Deux hommes se disputaient les faveurs d'une jeune femme. Un soir d'août 2020, après sa séance de boxe, l'un des deux avait aperçu la voiture de son rival parqué devant l'immeuble de leur dulcinée.
Il avait alors sectionné les câbles du frein avant droit de la voiture. Quand le rival était rentré chez lui, il avait roulé 500 mètres avant de freiner pour laisser la priorité à un piéton. Il avait alors remarqué que sa voiture ne freinait plus normalement et avait dû appuyer par deux fois et très fortement sur les freins pour que la voiture puisse heureusement s'arrêter avant le passage piéton.
Le rival avait alors pensé à une perte d'huile et était rentré chez lui au ralenti. Ce n'est que le lendemain qu'il a ajouté de l'huile au système de freinage, sans amélioration. Il s'était ensuite rendu chez un garagiste qui avait confirmé le sabotage et estimé le dommage à 250 francs. L'auteur de l'infraction, un ressortissant italien âgé actuellement de 54 ans, a interjeté recours de sa condamnation au Tribunal fédéral. Les juges fédéraux ont confirmé le verdict des juges cantonaux sur toute la ligne.
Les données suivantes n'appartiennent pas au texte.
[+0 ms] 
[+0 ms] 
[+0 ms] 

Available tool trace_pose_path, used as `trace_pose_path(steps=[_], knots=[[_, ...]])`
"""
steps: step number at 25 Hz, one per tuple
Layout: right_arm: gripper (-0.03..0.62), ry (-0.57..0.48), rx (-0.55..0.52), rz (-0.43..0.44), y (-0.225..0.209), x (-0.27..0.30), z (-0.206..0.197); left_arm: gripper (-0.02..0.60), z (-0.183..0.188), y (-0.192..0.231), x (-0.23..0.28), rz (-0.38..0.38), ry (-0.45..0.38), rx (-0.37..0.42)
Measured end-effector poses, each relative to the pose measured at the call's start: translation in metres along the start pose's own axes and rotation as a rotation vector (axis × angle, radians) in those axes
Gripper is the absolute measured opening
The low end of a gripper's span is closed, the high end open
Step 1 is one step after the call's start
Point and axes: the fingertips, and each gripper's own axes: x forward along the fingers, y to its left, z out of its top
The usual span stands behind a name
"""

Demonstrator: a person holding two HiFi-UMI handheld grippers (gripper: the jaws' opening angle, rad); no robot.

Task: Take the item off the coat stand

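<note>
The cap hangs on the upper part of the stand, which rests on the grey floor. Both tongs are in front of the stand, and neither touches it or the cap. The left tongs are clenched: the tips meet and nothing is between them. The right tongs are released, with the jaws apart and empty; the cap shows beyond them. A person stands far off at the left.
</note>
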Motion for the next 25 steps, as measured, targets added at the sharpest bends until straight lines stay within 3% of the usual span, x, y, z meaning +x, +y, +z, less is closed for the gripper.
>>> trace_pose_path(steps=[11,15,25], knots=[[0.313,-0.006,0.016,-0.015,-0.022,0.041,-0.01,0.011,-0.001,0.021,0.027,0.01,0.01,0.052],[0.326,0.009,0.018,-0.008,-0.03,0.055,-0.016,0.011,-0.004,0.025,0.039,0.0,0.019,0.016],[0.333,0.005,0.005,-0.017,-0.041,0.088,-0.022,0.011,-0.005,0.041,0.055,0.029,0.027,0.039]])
Il voulait faire porter le chapeau à son rival
Le Tribunal fédéral n'a ainsi pas prêté foi aux explications du recourant, qui prétendait que les câbles du frein avaient été coupés par son rival, afin de lui faire porter le chapeau. Les juges n'ont pas non plus retenu l'alibi fourni par son fils, qui prétendait avoir emprunté la voiture de son père au moment des faits, pour se rendre dans un autre canton acheter un kebab.
Quant à l'expulsion, les juges cantonaux avaient relevé que si le recourant est né en Suisse, son intégration restait «mitigée»: il travaillait dans l'entreprise de ses enfants à 50% afin de toucher un salaire inférieur au minimum vital pour éviter les poursuites. Ses dettes, notamment à l'aide sociale, s'élevaient à plus de 300'000 francs. Son casier judiciaire mentionne d'ailleurs une escroquerie à l'aide sociale.
Enfin, il a gardé des liens avec l'Italie, s'y rendant une à deux fois par an, et ayant de la famille dans plusieurs régions. Ses enfants sont majeurs et ne nécessitent pas d'assistance particulière. Quant à son épouse, dont il avait divorcé en 2019, elle s'est remariée avec lui trois semaines avant l'audience d'appel. Le Tribunal fédéral, au vu de ces éléments, a ainsi confirmé l'expulsion.